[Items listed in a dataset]
= = = = = = =
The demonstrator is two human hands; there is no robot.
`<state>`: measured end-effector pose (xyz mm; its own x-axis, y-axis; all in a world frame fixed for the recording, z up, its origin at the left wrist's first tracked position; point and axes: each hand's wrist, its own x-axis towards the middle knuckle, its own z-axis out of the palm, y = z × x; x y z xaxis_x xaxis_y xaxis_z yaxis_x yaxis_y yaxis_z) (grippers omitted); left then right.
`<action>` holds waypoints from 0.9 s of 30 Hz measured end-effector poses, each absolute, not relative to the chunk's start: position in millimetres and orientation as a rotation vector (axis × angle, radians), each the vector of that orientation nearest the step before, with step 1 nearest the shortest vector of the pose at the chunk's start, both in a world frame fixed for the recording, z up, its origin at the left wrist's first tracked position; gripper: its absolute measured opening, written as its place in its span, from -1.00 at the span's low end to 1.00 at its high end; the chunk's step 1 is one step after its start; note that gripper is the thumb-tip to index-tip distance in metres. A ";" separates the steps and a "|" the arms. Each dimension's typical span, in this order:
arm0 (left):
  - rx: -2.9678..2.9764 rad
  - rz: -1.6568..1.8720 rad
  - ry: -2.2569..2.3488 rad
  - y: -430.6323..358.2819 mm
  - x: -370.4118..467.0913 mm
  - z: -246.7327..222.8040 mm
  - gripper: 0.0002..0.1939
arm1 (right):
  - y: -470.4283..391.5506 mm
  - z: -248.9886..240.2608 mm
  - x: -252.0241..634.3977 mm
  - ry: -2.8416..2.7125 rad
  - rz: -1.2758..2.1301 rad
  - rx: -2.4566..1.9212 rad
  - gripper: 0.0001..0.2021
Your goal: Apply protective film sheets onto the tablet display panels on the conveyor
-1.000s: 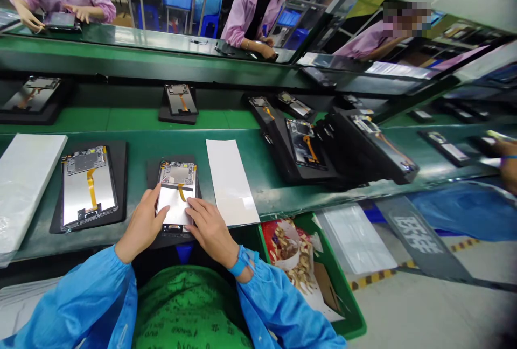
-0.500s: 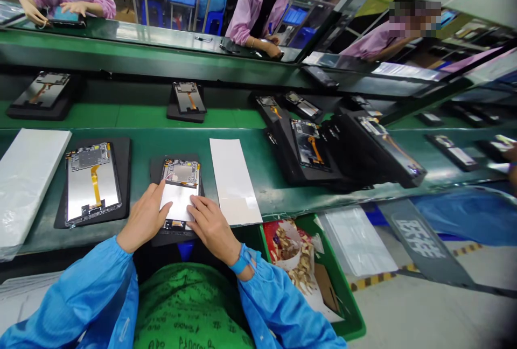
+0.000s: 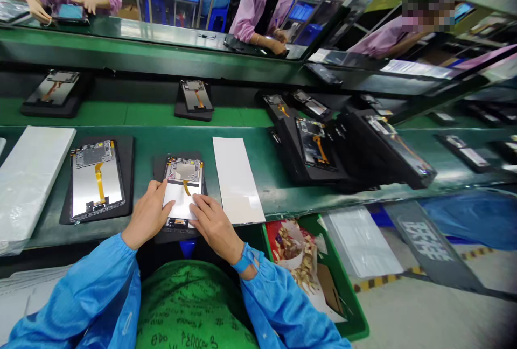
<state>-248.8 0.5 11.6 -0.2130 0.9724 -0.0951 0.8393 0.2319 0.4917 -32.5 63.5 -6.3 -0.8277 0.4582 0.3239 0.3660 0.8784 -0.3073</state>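
An opened tablet point(image 3: 176, 208) lies on a dark foam pad point(image 3: 159, 237) at the bench edge before me, with its circuit board at the top and a bright panel below. My left hand point(image 3: 148, 213) grips its left side, index finger along the edge and thumb on the panel. From the right, my right hand point(image 3: 216, 229) holds the opposite side, fingertips bent onto the panel. An orange ribbon cable point(image 3: 186, 187) runs from the board towards the right fingertips; whether they touch its end I cannot tell. Left of it, another opened tablet point(image 3: 97, 181) rests on its own dark pad.
A white sheet stack point(image 3: 34, 185) lies at left, a white strip point(image 3: 238, 179) at right. Dark pads with opened tablets point(image 3: 317, 144) pile up further right. Beyond runs a green conveyor point(image 3: 145, 114) carrying tablets. A green bin point(image 3: 357, 316) stands below. Co-workers in pink point(image 3: 258, 7) sit opposite.
The orange ribbon cable now shows over the panel beside my right fingertips; it was not visible before. My hands keep nearly the same grip, while the whole view has shifted slightly.
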 end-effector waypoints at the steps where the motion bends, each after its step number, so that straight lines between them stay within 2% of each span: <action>1: 1.676 0.456 2.134 0.7 -248.3 12.7 -0.44 | 63.3 -5.4 -32.6 -2.661 0.310 -0.606 -0.68; 15: 1.784 0.293 2.238 -2.7 -244.2 12.5 -0.45 | 66.2 -10.0 -29.0 -2.720 0.300 -0.583 -0.67; 18: 1.734 0.475 2.404 -10.8 -248.9 -10.5 -0.34 | 65.7 -10.1 -23.1 -2.672 0.459 -0.750 -0.63; 21: 1.589 0.809 2.433 -16.7 -246.8 -36.9 -0.25 | 60.2 -14.4 -16.5 -2.618 0.634 -1.047 -0.47; 24: 1.284 1.191 2.283 -15.3 -236.5 -49.0 -0.16 | 60.0 -14.5 -6.3 -2.704 0.808 -1.081 -0.34; 27: 0.904 1.358 1.924 -8.0 -229.8 -41.7 -0.04 | 75.3 5.1 11.4 -2.777 0.940 -0.959 -0.31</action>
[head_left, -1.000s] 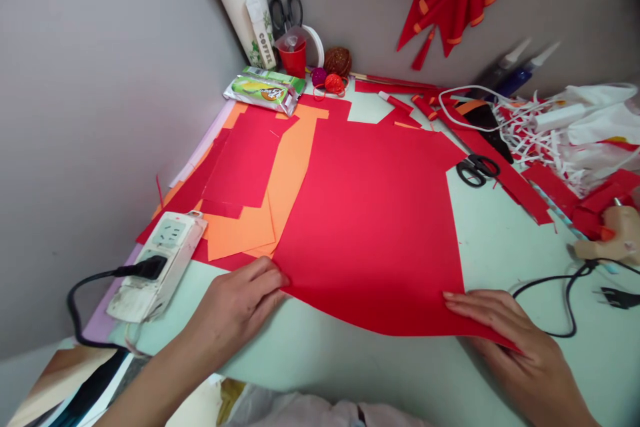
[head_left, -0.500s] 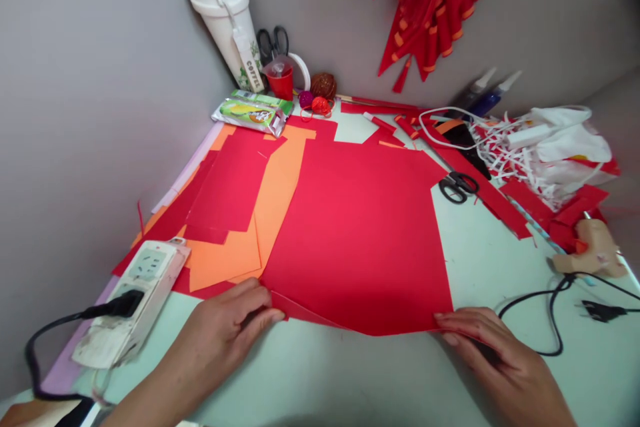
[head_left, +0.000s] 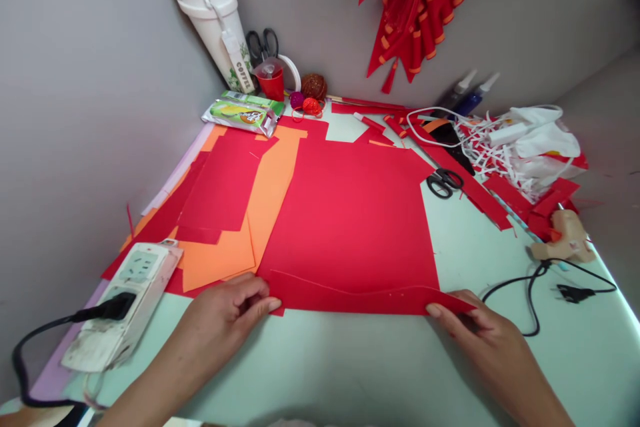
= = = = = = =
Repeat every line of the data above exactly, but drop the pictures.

The demonstrator is two human hands; there is no robot.
`<state>`: measured end-effector pose (xyz mm; its own x-axis, y-axis; all in a world frame fixed for the recording, z up, its origin at the left wrist's first tracked position; point and axes: each hand's wrist, its own x-axis towards the middle knuckle, its own z-axis out of the palm, y = z × x; x y z xaxis_x xaxis_y xaxis_z yaxis_x yaxis_y yaxis_z) (grippers omitted); left then right.
`<action>` holds waypoints from 0.9 s of 30 Hz measured end-effector poses, each absolute, not relative to the chunk's start: position in millimetres and orientation as a rotation vector (axis × angle, radians), each the vector of that orientation nearest the step before, with step 1 nearest the shortest vector of the pose at the chunk's start, both in a world frame fixed for the recording, z up, its origin at the left wrist's first tracked position; gripper: its absolute measured opening, written as its place in its span, from -1.00 at the span's low end to 1.00 at its high end; the chunk's step 1 is one step after its start; note that gripper is the thumb-tip to index-tip distance in metres. A ";" separates the steps and a "|" the arms. Each dimension's typical span, in this order:
arm0 (left):
  - rx: -2.9678..2.9764 rad
  - rz: -1.6568..1.8720 rad
  - ry: -2.2569..2.3488 rad
  - y: -430.6323..358.2819 mm
  - x: -370.4118..467.0913 mm
  - z: -246.7327..222.8040 mm
  - gripper: 0.0002..0.1939
arm1 (right):
  - y: -470.4283..391.5506 mm
  - z: -248.9886..240.2608 mm
  - x: -252.0241..634.3977 mm
  - ry: -2.8416..2.7125 rad
  - rz: -1.2758..2.1301 rad
  - rx: -2.4566..1.9212 rad
  - gripper: 0.0001..0.2021
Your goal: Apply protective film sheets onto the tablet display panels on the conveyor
-1.000s: 
-0.500s: 
+0.000s: 
<state>-248.8 0.5 11.6 -0.2130 0.9724 -0.0951 0.8393 0.2319 0.4917 -32.5 63.5 -6.3 -0.8277 0.4582 0.3239 0.3660 0.8784 -0.3073</state>
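An opened tablet point(image 3: 176, 208) lies on a dark foam pad point(image 3: 159, 237) at the bench edge before me, with its circuit board at the top and a bright panel below. My left hand point(image 3: 148, 213) grips its left side, index finger along the edge and thumb on the panel. From the right, my right hand point(image 3: 216, 229) holds the opposite side, fingertips bent onto the panel. An orange ribbon cable point(image 3: 186, 187) runs from the board towards the right fingertips; whether they touch its end I cannot tell. Left of it, another opened tablet point(image 3: 97, 181) rests on its own dark pad.
A white sheet stack point(image 3: 34, 185) lies at left, a white strip point(image 3: 238, 179) at right. Dark pads with opened tablets point(image 3: 317, 144) pile up further right. Beyond runs a green conveyor point(image 3: 145, 114) carrying tablets. A green bin point(image 3: 357, 316) stands below. Co-workers in pink point(image 3: 258, 7) sit opposite.
The orange ribbon cable now shows over the panel beside my right fingertips; it was not visible before. My hands keep nearly the same grip, while the whole view has shifted slightly.
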 end-effector waypoints at the steps where the motion bends, each after its step number, so that straight lines between them stay within 2% of each span: <action>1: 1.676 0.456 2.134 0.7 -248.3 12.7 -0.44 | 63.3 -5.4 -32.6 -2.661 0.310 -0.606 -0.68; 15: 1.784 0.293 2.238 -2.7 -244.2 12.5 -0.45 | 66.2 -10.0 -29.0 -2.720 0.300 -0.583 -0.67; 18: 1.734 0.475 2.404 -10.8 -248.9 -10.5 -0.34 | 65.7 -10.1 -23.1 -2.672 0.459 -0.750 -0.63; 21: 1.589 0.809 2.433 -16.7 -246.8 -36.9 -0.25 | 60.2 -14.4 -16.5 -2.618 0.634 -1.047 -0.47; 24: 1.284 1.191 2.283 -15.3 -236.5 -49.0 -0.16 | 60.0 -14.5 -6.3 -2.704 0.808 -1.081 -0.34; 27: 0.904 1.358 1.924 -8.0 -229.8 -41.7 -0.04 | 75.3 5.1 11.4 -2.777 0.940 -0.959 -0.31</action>
[head_left, -1.000s] 
[head_left, -0.500s] 
[head_left, +0.000s] 

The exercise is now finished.